What is telemetry going to tell them that they don't already know from the forum? Maybe the scope, but it's fuzzy. Some users might give up after one or two tries. Some users might be using the "Add hardware" box several times in a row for different reasons. Telemetry isn't a magic insights thing. It's difficult to get right, and to draw the right conclusions.
One thing's for sure, telemetry's cheaper than QA-ing updates properly.
Telemetry is generally a key component for quality assurance. While a paid tester can file bugs about "it crashes" or "it takes 10 seconds to load", a regression taking load times from 100ms to 200ms will be very hard (if not impossible) for a tester to notice and file a bug about. It will only show up in your telemetry.
You could argue that telemetry should then only exist in your beta channel or testing builds, and some developers do that. It's silly to argue everything can be caught by your QA team, that is simply not true for online services. In the past projects I've worked on have had long-standing bugs that took weeks of ongoing effort between both our paid QA staff and customers to finally identify reproduction steps, at which point we were able to examine telemetry for those reproductions and fix the problem.
"Pairing is failing on device with A1B2C3 Bluetooth controllers on driver versions 8.2 and 8.3, but not 8.4"
"This is happening for 100% of users with the B2C3D4 controller and is likely a driver bug, but has happened only twice on the C3D5 device, both for the same user - likely a hardware failure"

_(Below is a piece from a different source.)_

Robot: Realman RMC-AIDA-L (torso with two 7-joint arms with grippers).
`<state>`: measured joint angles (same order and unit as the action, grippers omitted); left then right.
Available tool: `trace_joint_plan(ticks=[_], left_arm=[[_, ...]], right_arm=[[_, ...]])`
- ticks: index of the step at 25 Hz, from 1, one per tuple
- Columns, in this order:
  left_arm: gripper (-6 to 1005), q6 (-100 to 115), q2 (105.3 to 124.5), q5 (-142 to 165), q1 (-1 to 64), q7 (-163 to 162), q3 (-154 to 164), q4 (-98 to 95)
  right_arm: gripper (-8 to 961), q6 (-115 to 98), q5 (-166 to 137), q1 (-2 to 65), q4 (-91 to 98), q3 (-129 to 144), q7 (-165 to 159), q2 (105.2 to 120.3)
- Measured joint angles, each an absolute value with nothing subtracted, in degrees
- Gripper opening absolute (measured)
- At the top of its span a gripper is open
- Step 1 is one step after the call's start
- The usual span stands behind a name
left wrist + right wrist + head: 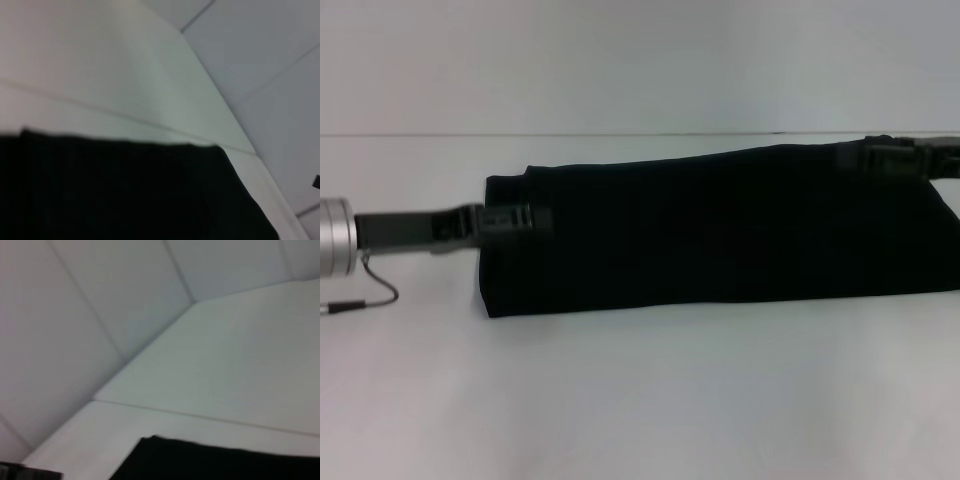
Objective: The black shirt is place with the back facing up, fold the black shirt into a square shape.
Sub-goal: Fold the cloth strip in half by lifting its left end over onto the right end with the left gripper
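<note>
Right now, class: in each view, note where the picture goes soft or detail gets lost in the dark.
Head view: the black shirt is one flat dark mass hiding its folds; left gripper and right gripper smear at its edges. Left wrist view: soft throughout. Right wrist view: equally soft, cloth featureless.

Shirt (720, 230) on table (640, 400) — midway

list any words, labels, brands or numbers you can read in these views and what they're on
None can be read in any view.
The black shirt shows only plain dark fabric; no letters are visible.
The left tool and right tool, both at the shirt's edges, carry no legible marks.
The white table is unmarked.
</note>
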<state>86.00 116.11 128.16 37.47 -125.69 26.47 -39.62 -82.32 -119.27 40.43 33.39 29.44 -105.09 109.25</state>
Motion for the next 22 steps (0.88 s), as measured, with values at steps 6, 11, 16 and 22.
trace_joint_plan(ticks=[6,11,16,22], left_arm=[[890,90.4,116.05,135.0,37.8,-133.7,26.9,-38.5],[891,91.2,115.25,137.7,39.7,-141.6,27.1,-34.8],[891,88.7,115.01,139.3,40.5,-150.4,27.1,-33.0],[890,85.1,115.06,139.3,40.1,-158.3,26.5,-30.8]], right_arm=[[806,-83.2,-118.9,39.5,33.6,29.5,-104.8,109.82],[806,-82.5,-118.4,39.7,33.6,29.2,-104.7,109.75],[805,-81.0,-117.8,40.1,33.7,29.0,-104.7,109.72],[805,-79.7,-116.7,40.4,33.9,29.0,-104.8,109.81]])
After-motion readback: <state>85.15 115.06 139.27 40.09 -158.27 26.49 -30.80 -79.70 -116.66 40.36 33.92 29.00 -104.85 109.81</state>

No. I hope this burns to read.
Software never improves because incompetence is the norm. Not because we didn't have a magical data collection unicorn available.
Competent software companies ran user panels, had decent quality control, didn't steamroll their communities, didn't market loudly over user dissent and certainly didn't shut down their issue tracking to even their top tier partners.

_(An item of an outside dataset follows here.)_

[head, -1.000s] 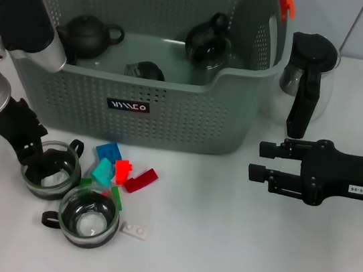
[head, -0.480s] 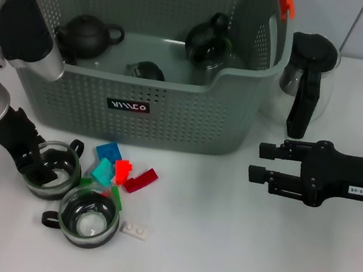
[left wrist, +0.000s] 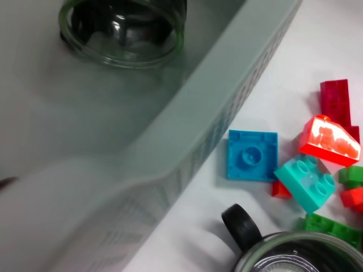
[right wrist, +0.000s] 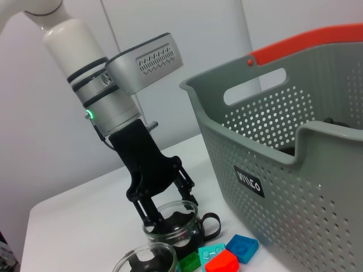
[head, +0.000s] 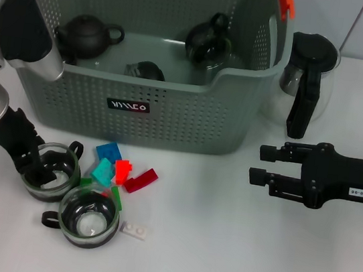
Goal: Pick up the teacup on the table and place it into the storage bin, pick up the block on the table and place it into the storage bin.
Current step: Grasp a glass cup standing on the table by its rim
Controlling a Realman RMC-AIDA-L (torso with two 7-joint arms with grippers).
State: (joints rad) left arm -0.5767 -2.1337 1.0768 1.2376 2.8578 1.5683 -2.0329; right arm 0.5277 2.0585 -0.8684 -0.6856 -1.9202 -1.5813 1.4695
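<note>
Left tool (head: 45, 167) sits down over the rim of the nearer-to-bin teacup (head: 53, 171), on the surface just in front of the storage bin (head: 170, 117), toward its left corner. From the right wrist view the fingers straddle the cup wall, one inside the mouth and one outside; whether they are pressed onto the glass yet I cannot tell. A second teacup (head: 89, 216) stands touching or just beside the first, slightly nearer the robot, handle pointing left.

Handling judgement: the cup looks like clear glass with a dark band and a small loop handle. Stiff, light, smooth, breakable. A rim pinch across the wall suits it; too little force risks a slip, and the neighbouring cup may get nudged on lift.

Blocks (head: 116, 175) lie scattered just right of the cups: blue, teal, red, green, and a white plate (head: 136, 230). Small, hard plastic, light; best taken across flat sides, one at a time.

The bin already holds a dark teapot (head: 87, 35) and glassware. Right tool (head: 264, 164) hovers over the surface at right, fingers spread, holding nothing, near a glass pitcher (head: 306, 76).
</note>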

That was Microsoft 10 years ago. That is Microsoft today. But you know, Telemetry solves all these problems doesn't it? No.
The real answer to your question: ask and listen. People will gladly tell you. Do not just take the data otherwise you end up with a set of poorly selected metrics which do not represent user opinion and a lot of pissed off customers who don't want to or can't tell you due to legislation and data protection.

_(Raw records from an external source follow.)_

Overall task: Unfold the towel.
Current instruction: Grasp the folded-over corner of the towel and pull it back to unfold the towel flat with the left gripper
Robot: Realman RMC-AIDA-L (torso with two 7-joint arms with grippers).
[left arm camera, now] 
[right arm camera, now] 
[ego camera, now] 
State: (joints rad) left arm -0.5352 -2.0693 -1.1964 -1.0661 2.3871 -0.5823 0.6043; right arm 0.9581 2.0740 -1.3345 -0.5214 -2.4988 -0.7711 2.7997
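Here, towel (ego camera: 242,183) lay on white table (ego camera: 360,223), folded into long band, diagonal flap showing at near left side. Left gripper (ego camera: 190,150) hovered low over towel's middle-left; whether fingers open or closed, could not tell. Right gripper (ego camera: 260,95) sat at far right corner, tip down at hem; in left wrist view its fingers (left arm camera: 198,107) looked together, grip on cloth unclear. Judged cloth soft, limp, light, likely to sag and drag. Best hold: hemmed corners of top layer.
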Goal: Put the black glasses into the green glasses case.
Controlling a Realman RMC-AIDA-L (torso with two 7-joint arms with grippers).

Edit: to back up my point, Microsoft closed down Connect with over 30 issues open from me and our account manager left to go and work for a competitor because he was fed up of dealing with that kind of shit and couldn't even get basic issues from a Gold partner actually escalated to anyone. We had a ticket open for 7 years against clickonce where IE9 broke it completely for about 15,000 users.
As for community steamrolling, this is a repeat of this one again: https://github.com/dotnet/sdk/issues/6145
Edit 2: I have removed some irrelevant stuff. This story goes on forever. I have so many anecdotes from dealing with MSFT pre and post OSS glory that I concentrate all my effort on staying as far away as possible.